The still shy office market
The growth of local bank Pinnacle Financial Partners has followed the city’s rapid development, as the company helped fund much of it.
The bank has amassed over $ 35 billion in assets since its launch in 2000.
Pinnacle will be relocating from its original SoBro offices to a high-profile new corporate headquarters in the 18-acre Nashville Yards development between the Gulch and downtown.

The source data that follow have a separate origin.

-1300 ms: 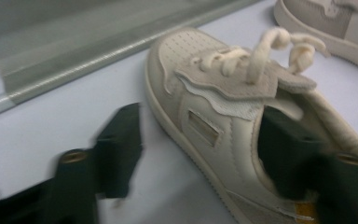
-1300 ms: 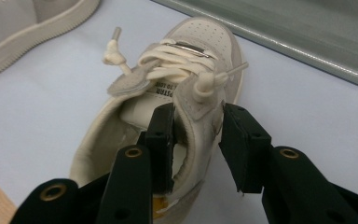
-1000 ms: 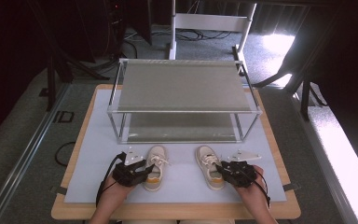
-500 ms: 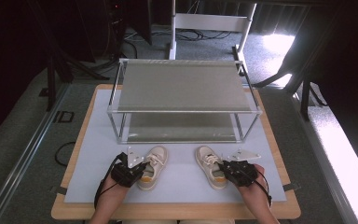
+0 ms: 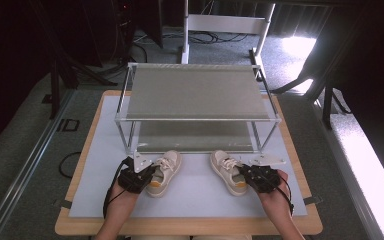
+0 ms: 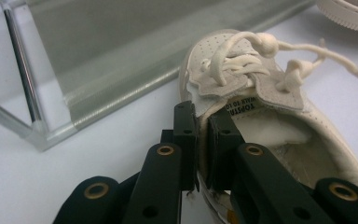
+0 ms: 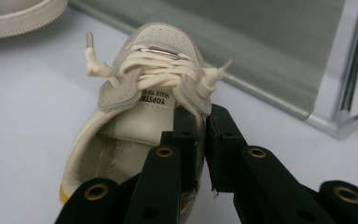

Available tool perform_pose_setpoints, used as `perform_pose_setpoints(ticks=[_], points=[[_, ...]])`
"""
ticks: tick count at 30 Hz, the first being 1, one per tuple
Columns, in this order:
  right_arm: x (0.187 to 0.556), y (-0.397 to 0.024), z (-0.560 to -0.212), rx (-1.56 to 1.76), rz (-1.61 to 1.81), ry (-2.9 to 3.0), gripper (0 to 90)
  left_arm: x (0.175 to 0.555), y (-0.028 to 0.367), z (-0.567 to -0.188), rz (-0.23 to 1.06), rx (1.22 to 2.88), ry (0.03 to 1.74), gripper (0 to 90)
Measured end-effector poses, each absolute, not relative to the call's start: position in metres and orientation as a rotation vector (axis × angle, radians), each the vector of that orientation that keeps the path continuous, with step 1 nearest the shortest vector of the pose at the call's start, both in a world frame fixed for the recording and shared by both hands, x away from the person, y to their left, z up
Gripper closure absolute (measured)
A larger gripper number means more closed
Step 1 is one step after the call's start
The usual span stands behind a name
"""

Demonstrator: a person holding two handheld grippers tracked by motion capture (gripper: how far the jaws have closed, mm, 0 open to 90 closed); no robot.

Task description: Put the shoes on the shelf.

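Both shoes cream/off-white w/ cream laces: left shoe (image 5: 164, 172) has mustard-yellow patch at heel, right shoe (image 5: 227, 171) same cream w/ tan sole edge. Tongue label white w/ black print; perforated dot pattern on toe caps. Left gripper (image 5: 136, 176) & right gripper (image 5: 260, 176) black, brass-coloured rivets on jaws, pale grey plates on top. Rack (image 5: 195, 92) shelves grey-green w/ silver frame. Tabletop (image 5: 200, 192) mat pale lilac-white, light wood border. Floor grey.
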State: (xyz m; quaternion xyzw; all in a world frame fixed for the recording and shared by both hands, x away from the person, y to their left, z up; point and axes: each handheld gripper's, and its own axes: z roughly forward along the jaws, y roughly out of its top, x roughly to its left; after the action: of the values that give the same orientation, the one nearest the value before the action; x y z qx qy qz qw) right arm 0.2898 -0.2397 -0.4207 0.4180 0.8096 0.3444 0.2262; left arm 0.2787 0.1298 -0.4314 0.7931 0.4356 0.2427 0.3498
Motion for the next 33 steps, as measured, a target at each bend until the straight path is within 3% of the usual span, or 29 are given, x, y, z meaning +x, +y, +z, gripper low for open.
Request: perform_pose_setpoints(ticks=[15, 33], points=[[0.322, -0.232, -0.414, 1.159, 0.920, 2.160, 83.2, 0.309, 0.112, -0.421, 0.654, 2.036, 1.137, 84.7], [0.352, -0.194, -0.425, 1.191, 0.853, 2.151, 83.2, 0.347, 0.078, -0.429, 0.652, 2.033, 1.215, 84.7]])
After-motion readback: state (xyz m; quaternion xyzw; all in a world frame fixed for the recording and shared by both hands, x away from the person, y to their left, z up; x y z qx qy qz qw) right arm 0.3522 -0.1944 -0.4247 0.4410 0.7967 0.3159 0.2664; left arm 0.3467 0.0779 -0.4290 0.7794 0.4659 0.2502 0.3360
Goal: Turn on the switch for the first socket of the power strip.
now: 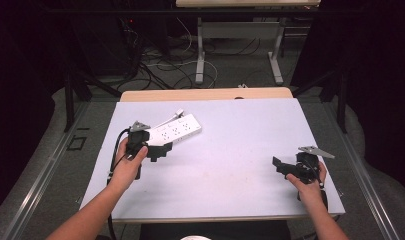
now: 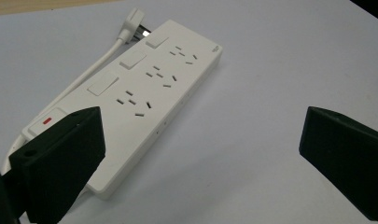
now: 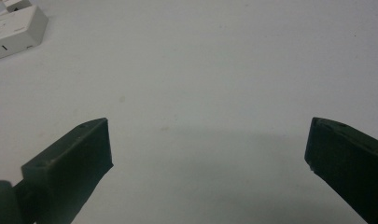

McCabe said the decision was to stay in a central location while stepping away from the increasingly wild downtown parties. It will be adjacent to the campus two towers from Amazon.
But it is also preparing the company for an even more lucrative future.
“Nashville Yards is at the center of one of the most significant economic development projects in Tennessee history,” said McCabe. “We view COVID as a disruption, not a cyclical trend, which is rapidly diminishing. “
While Pinnacle employees are back in the office, many downtown employees are still working from home.
Analysts still don’t know how this trend will play out, although McCabe believes most local workers will be back in the office this fall. About 57% of downtown workers returned to their offices, according to Nashville Downtown Partnership.
“We are closely monitoring office vacancy rates, which have increased,” said McCabe. “I think the credit will be available for the office, although it may be more guarded until we see where this lands on working from home.”
Despite the challenges, Nashville is moving forward.
Commercial building permits, which hit a record $ 2.85 billion in 2020, are booming. According to Colliers, 47% more permits were issued in the first quarter of this year compared to the end of 2020.